On nights of a heavy moon, I'm always up late. Shadows dance without candles and the coyotes yip and howl all around us. On those nights I can write late, sleep little and not feel tired. But the dark nights are Lenten - a time to die down to the roots, to gather strength for the coming light. The artistic life, like the natural world, and like the Christian life, is one of rhythms: fast, feast, fast again. The feasting times feed us well enough to last through the long, dry times when nothing is brought forth. The fasts are difficult. It’s hard to remember that they don’t last forever. In the artistic life, it’s tempting to use them as a time to lower standards - to make anything for the sake of having words on a page or pots on a shelf. I would agree, if the thought of a shelf of misshapen pots destined for the slop bucket, or pages tossed in the woodstove didn’t so depress me. Deliberately making disappointments is not the a path I can take out of the darkness. 

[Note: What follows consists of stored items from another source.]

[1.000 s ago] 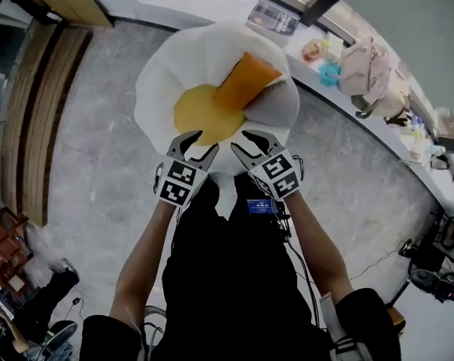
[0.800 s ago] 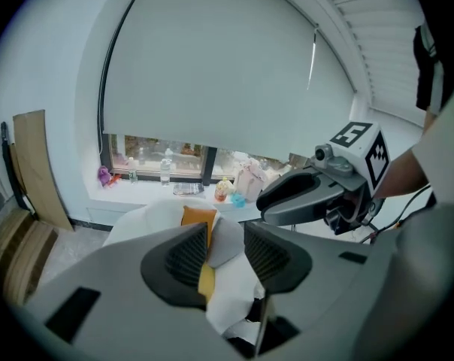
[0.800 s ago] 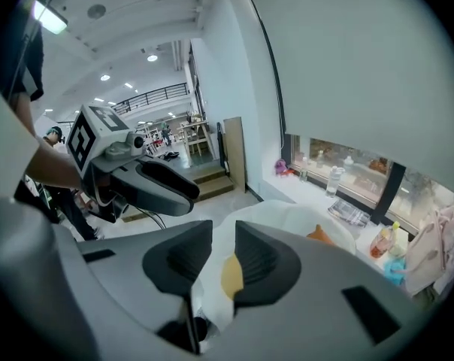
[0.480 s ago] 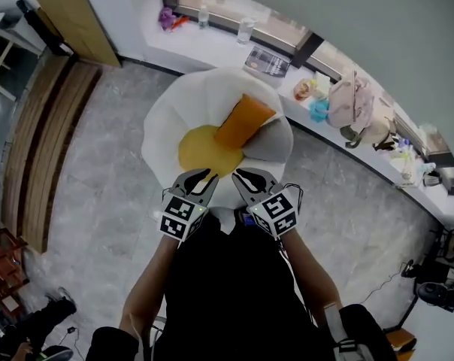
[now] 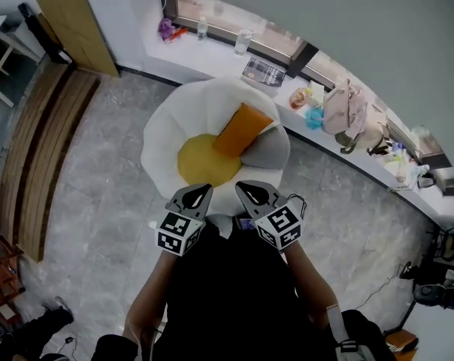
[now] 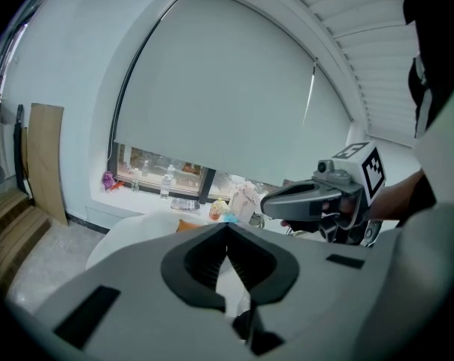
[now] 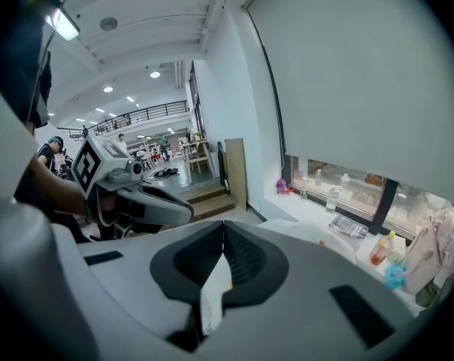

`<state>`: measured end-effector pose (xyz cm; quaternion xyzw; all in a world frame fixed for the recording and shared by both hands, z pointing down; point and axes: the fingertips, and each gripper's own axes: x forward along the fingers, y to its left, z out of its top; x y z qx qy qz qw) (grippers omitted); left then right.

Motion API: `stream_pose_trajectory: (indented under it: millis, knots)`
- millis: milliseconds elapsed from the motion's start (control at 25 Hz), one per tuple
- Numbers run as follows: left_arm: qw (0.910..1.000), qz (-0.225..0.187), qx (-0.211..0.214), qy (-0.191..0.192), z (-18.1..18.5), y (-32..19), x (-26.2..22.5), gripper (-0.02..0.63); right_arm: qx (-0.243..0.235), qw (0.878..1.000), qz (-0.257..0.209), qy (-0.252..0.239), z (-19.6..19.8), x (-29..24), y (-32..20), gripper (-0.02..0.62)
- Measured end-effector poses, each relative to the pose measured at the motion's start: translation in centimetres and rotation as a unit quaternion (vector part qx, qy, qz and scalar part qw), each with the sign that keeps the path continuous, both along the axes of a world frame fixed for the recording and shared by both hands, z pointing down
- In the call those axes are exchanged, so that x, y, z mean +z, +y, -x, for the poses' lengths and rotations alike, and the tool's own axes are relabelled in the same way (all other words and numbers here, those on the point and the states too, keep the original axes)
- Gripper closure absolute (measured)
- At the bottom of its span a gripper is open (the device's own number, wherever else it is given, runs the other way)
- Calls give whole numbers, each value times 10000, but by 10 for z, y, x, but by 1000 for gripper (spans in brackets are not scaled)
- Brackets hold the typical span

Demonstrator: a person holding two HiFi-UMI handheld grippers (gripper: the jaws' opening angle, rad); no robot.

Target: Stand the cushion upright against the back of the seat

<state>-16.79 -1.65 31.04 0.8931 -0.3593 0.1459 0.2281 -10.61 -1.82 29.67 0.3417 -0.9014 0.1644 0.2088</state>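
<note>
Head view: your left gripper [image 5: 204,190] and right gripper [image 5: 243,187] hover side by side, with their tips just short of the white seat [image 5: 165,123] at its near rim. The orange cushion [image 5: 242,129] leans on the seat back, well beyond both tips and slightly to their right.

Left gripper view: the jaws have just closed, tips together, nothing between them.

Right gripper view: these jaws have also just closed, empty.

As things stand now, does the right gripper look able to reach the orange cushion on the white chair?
Probably yes. Only the bare yellow seat pad lies between the right gripper and the orange cushion. Its jaws have just closed with nothing between them, so they would have to open first.
</note>
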Motion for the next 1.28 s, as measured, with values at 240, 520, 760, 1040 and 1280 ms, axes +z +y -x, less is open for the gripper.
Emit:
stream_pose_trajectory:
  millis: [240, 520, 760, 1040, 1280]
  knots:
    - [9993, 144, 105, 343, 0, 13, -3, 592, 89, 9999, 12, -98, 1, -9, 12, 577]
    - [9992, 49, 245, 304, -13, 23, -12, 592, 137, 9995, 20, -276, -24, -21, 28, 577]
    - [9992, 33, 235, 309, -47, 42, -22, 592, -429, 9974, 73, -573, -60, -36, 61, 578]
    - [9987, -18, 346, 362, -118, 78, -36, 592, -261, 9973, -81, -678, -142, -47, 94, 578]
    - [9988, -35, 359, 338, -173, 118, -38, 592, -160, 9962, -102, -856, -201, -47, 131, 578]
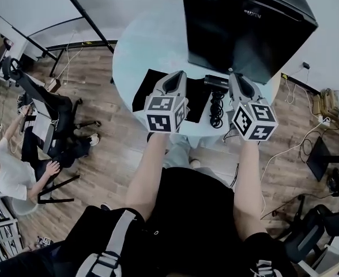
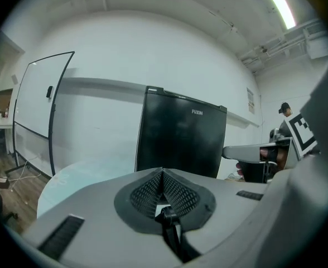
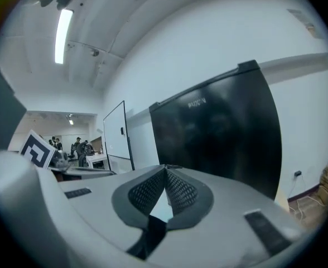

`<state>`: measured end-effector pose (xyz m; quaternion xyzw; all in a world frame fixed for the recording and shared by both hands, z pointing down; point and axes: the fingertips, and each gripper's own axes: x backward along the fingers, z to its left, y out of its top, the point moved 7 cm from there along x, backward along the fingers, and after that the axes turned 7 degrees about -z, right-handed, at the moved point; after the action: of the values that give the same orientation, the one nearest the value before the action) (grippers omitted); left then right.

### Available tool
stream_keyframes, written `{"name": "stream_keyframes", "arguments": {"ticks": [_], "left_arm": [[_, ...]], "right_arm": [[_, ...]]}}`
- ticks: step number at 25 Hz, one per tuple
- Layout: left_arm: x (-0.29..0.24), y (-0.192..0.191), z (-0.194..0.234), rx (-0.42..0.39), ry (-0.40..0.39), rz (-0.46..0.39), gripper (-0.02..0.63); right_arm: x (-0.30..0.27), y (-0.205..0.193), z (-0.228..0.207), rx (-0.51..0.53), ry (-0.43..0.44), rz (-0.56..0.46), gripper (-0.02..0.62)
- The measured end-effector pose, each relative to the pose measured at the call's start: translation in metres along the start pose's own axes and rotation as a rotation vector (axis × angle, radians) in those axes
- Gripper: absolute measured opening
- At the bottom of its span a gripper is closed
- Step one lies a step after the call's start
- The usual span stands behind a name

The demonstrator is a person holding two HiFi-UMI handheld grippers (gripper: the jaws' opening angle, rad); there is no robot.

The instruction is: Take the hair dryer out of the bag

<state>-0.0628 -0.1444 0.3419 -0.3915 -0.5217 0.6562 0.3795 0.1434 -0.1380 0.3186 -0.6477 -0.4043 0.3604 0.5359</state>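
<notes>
- Our left claw is pressed fully together on nothing. Our right claw is the same, and both hang above the round pale-blue surface.
- The black hair dryer with coiled cord lies out on the surface, just beside the flat black fabric bag.
- The risk, we judge: a claw coming down could snag the cord near the edge and drag the dryer off.
- The tall black fridge stands behind; nothing blocks us.

Round pale table, flat black bag, probably the hair dryer with coiled cord
</notes>
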Motion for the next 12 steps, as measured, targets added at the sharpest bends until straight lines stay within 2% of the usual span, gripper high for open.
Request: {"name": "stream_keyframes", "arguments": {"ticks": [7,10,12], "left_arm": [[0.002,0.042,-0.021,0.003,-0.027,-0.117,0.006],[0.001,0.050,-0.035,-0.014,-0.051,-0.147,0.005],[0.001,0.054,-0.040,-0.023,-0.060,-0.158,0.005]], "right_arm": [[-0.009,0.067,0.015,0.051,0.045,-0.168,0.000],[0.000,0.075,0.024,0.023,0.091,-0.201,0.000],[0.003,0.068,0.029,0.018,0.112,-0.185,-0.002]]}}
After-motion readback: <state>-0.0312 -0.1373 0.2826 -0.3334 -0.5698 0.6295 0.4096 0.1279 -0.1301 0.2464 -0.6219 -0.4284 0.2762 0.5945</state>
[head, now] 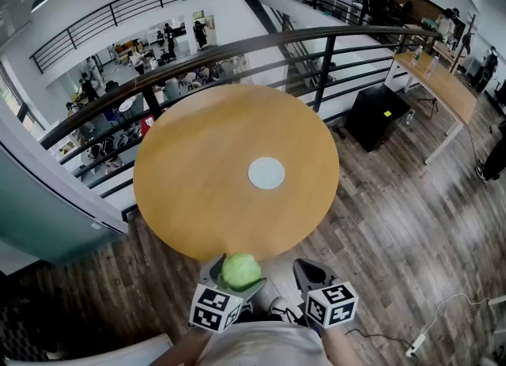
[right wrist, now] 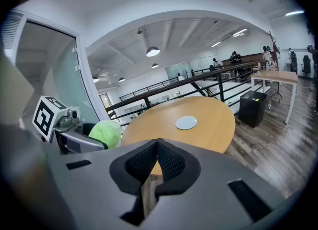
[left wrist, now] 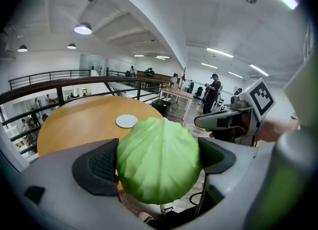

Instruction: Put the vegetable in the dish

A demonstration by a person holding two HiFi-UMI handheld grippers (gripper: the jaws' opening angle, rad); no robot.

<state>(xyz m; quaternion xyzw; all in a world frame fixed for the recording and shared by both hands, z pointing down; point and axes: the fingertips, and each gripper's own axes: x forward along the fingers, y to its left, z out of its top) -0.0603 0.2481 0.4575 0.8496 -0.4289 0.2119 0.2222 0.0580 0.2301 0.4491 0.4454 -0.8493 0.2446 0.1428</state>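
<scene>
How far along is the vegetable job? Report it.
Done: the left tongs grip the cabbage. In hand: it is held just off the table's near edge; right tongs shut, empty. Left: carry it to the bare white dish mid-table, release.

The head camera looks steeply down from just short of the round tabletop (head: pixel 198 175), taking in its whole top and the railing (head: pixel 237 48) beyond it. The left gripper (left wrist: pixel 159 159) carries a camera low off the tabletop's near edge, facing across it. The right gripper (right wrist: pixel 157 157) carries another just alongside, seemingly aimed much the same way. All three views share the tabletop and its white dish (head: pixel 266 173).
</scene>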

It seems most writers are divided as to how they cope with the artistic dryness that comes to everyone, at some time or another. Some must "stay drunk on writing so that reality cannot destroy you" (Ray Bradbury), others insist that "One ought only to write when one leaves a piece of one's own flesh in the inkpot" (Lev Tolstoy). I can't say I fall into either camp. Unfortunately, I've too many things to do each day to stay drunk on anything - writing, or vodka, or wine, and I would never get anything written if my flesh had to be included in it all - I haven't anywhere near Tolstoy's intensity (for which my husband is eternally grateful). My dry times are dealt with as Rilke (whose writing continually inspires) recommends:

 "to be an artist meant: not to reckon and count, to ripen like the tree which does not force it's sap and stands confident in the storms of spring without fear least no summer might come after."

In the dark nights, I wait, words ripening within, for the moon to light a new path. Not forcing words or faking inspiration. But I'm a part-time writer at best, with no deadlines to follow, and I have the luxury of time.

Thursday, September 15, 2011

unexpected art

On a overnight greyhound leaving New York just before dawn I sat across the aisle from a man determined to convince me he'd been taken by aliens. I didn't argue, but I think he could sense my resistence to the idea, he kept taking, arguing against points I'd never made, citing proof after proof: his hair color had changed, he dreamt of them. I began to accept that I had hours of aliens ahead of me, hoping he would get off before Boston, or in Boston at the latests, when my seatmate broke in at last, offering me his headphones and a home-made cd. Garage-band jazz is not my favorite, but this was good, it fit the industrial dawn breaking all around us. It fit the abducted man across the aisle, and the mother and child three steats ahead. It fit me. The early morning music made me love my bus-mates, feeling as though we were all together searching for some deeper joy.